* _YOUR TASK_
A complete answer lists every line of the entries below where the string "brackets" appears.

--- MATERIAL SHOWN ---

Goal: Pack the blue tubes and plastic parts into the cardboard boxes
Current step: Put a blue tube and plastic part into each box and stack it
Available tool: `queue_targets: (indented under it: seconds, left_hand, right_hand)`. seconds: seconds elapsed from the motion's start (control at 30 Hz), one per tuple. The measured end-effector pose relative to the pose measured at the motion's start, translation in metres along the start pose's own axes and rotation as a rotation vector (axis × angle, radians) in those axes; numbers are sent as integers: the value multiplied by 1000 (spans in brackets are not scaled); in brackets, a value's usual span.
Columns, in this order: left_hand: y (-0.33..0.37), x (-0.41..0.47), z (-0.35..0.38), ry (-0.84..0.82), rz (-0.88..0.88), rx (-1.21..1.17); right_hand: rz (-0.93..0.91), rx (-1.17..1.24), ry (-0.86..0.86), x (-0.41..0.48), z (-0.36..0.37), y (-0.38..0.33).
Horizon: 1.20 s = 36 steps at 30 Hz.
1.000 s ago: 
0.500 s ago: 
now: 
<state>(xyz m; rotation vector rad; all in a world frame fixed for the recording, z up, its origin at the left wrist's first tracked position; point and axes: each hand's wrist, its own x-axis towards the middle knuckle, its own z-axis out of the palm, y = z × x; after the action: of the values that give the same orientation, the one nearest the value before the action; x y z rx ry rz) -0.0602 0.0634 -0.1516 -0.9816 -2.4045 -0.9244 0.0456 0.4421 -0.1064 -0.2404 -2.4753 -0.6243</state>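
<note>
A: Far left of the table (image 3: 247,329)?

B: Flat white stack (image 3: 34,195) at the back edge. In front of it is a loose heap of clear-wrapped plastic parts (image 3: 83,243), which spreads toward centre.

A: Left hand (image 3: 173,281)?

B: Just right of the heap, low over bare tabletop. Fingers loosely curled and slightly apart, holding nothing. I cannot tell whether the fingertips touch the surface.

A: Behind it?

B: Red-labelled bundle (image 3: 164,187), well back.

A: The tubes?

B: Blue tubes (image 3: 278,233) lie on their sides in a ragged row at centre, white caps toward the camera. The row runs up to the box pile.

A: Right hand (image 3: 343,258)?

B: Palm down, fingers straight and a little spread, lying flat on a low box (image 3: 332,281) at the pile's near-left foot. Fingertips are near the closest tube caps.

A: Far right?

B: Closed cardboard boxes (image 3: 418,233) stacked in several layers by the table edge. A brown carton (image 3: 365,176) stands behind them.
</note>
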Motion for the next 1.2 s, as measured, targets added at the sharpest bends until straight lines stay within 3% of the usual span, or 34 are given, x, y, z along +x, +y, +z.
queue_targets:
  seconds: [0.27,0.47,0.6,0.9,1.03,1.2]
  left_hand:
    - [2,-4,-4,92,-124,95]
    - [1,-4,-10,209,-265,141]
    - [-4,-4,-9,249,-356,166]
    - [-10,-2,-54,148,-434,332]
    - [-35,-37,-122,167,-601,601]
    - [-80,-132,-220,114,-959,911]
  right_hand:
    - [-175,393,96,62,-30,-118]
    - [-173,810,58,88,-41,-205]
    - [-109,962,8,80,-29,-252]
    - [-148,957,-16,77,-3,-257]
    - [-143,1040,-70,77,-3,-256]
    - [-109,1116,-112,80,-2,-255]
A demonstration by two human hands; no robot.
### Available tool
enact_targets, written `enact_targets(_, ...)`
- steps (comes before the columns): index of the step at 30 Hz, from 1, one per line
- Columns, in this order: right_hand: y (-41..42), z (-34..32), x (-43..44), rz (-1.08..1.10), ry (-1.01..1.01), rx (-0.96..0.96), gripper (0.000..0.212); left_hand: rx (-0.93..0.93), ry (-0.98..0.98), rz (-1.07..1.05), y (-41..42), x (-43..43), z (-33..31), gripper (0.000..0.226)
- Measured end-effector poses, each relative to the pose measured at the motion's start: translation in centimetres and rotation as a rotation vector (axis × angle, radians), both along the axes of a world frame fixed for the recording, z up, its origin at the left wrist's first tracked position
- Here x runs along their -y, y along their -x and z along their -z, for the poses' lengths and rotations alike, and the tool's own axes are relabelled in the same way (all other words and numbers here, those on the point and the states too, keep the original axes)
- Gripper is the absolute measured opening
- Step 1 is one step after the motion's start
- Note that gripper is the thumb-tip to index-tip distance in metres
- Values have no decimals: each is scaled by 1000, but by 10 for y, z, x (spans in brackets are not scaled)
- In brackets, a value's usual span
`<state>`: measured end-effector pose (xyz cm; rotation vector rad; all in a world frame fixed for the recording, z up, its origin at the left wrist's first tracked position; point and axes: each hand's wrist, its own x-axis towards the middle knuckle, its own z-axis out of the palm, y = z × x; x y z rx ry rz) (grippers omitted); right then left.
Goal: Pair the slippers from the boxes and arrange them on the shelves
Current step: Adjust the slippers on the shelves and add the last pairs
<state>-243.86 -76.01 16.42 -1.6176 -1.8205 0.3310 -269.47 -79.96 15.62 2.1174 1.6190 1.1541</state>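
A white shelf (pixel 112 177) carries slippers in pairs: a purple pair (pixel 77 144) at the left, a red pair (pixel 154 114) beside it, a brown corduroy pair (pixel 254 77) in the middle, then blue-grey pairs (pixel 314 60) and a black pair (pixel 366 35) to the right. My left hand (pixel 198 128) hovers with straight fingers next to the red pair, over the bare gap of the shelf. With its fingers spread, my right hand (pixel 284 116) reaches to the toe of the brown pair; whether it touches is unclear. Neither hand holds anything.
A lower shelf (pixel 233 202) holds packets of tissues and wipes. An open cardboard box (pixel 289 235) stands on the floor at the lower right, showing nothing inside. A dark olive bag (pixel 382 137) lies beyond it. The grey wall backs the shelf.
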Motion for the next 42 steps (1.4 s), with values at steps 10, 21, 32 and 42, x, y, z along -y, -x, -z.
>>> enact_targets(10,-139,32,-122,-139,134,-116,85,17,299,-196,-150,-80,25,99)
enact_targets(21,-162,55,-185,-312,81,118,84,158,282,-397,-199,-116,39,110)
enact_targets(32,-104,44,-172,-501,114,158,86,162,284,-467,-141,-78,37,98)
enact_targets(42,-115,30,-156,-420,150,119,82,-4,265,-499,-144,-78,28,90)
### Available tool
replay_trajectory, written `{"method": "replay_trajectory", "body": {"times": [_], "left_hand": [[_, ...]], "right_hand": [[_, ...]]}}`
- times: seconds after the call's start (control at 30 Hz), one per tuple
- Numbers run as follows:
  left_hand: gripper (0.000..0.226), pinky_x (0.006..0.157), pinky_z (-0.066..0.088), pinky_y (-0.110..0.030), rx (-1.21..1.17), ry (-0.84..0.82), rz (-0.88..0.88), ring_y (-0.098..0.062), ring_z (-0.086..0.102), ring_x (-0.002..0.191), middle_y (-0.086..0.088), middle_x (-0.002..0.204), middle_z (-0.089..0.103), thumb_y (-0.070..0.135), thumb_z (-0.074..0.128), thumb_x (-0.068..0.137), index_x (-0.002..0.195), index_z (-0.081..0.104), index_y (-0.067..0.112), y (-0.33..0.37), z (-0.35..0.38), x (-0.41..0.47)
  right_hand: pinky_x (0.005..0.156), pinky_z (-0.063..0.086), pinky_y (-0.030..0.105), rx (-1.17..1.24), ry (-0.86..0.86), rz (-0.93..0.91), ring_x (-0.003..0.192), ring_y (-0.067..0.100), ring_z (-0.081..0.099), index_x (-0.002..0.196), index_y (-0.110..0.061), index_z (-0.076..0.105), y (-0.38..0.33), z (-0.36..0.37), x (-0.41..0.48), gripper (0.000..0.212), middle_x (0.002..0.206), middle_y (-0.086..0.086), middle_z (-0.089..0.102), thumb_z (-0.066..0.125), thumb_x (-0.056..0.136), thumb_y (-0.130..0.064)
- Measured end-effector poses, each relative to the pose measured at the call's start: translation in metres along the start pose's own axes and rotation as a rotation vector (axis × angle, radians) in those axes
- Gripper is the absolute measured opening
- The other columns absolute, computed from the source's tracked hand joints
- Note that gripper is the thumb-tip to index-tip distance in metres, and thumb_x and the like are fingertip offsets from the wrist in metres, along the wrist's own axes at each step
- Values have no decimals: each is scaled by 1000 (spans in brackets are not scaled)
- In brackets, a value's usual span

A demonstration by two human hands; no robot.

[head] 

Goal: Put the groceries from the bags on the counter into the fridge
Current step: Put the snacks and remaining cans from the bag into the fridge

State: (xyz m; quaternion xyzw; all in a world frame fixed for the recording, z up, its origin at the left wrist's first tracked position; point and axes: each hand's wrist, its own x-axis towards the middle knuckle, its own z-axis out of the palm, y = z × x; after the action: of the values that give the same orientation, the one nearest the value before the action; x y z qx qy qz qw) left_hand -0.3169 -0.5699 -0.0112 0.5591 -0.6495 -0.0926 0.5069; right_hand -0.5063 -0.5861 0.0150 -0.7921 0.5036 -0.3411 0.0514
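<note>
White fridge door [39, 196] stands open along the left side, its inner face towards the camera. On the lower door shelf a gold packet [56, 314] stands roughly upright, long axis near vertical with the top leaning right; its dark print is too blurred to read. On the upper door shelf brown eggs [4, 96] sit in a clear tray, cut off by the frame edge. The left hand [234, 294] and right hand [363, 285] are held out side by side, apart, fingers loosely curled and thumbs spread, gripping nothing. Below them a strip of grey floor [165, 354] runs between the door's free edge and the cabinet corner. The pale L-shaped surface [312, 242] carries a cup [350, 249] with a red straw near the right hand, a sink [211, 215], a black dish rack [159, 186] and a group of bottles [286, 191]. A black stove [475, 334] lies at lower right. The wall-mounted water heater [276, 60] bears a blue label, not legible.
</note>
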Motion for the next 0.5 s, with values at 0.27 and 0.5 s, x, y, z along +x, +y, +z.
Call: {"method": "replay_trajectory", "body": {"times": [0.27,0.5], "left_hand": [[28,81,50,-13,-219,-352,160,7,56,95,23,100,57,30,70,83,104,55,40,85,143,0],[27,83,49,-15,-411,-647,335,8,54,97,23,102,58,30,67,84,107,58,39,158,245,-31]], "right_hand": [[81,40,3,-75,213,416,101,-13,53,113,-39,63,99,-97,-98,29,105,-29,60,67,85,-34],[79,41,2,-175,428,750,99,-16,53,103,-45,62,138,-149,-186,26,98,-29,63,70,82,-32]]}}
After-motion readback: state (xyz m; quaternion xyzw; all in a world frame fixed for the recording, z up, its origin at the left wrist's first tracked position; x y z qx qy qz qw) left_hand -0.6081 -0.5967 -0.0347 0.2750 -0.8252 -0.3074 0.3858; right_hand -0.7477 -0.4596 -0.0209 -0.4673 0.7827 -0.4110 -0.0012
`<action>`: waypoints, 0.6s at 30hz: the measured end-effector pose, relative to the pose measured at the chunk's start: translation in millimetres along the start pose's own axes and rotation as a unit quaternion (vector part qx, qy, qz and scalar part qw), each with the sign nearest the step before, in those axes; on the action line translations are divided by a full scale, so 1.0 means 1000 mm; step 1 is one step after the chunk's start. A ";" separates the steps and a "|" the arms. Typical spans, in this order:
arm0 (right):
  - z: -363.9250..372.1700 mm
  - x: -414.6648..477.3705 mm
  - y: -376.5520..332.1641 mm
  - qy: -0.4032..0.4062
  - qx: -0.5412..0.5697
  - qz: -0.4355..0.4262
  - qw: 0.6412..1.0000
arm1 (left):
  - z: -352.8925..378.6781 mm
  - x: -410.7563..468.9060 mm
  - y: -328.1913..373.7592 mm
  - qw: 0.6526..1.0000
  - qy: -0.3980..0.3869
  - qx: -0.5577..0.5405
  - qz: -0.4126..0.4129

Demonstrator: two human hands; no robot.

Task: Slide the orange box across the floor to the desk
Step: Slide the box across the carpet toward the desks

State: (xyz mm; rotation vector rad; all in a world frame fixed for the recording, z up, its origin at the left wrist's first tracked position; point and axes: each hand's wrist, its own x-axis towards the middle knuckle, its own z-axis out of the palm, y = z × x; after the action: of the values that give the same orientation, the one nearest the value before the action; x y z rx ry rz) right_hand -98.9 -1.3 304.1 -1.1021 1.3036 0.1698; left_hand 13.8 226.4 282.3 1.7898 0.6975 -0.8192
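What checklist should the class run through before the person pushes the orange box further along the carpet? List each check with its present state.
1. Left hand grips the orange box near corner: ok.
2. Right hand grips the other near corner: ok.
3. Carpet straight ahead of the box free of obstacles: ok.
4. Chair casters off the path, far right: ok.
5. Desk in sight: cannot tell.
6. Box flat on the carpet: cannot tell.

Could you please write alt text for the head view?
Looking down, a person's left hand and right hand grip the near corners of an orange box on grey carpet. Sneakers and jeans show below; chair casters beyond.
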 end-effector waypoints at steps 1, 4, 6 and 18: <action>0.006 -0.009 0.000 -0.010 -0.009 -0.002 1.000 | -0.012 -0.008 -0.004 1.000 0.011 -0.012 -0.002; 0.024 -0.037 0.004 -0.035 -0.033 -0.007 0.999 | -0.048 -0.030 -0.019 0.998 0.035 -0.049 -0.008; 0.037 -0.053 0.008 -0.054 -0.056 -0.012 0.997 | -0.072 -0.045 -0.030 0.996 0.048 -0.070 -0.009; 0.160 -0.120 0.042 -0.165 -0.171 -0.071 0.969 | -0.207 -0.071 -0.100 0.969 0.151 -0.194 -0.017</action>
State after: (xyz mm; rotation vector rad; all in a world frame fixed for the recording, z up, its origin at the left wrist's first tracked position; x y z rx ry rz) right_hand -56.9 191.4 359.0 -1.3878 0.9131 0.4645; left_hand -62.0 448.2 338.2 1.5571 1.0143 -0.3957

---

* _RESULT_
Available tool: `queue_targets: (indented under it: seconds, left_hand, right_hand)`. seconds: seconds elapsed from the motion's start (control at 30 Hz), one per tuple. The measured end-effector pose relative to the pose measured at the motion's start, translation in metres along the start pose's own axes and rotation as a rotation vector (axis × angle, radians) in those axes; numbers are sent as integers: the value multiplied by 1000 (spans in brackets are not scaled); in brackets, a value's usual span.
- Values have no decimals: each is scaled by 1000, but by 10 for y, z, x (spans in brackets are not scaled)
- In brackets, a value's usual span
- Values have no decimals: each is scaled by 1000 (spans in brackets are not scaled)
- In brackets, a value's usual span

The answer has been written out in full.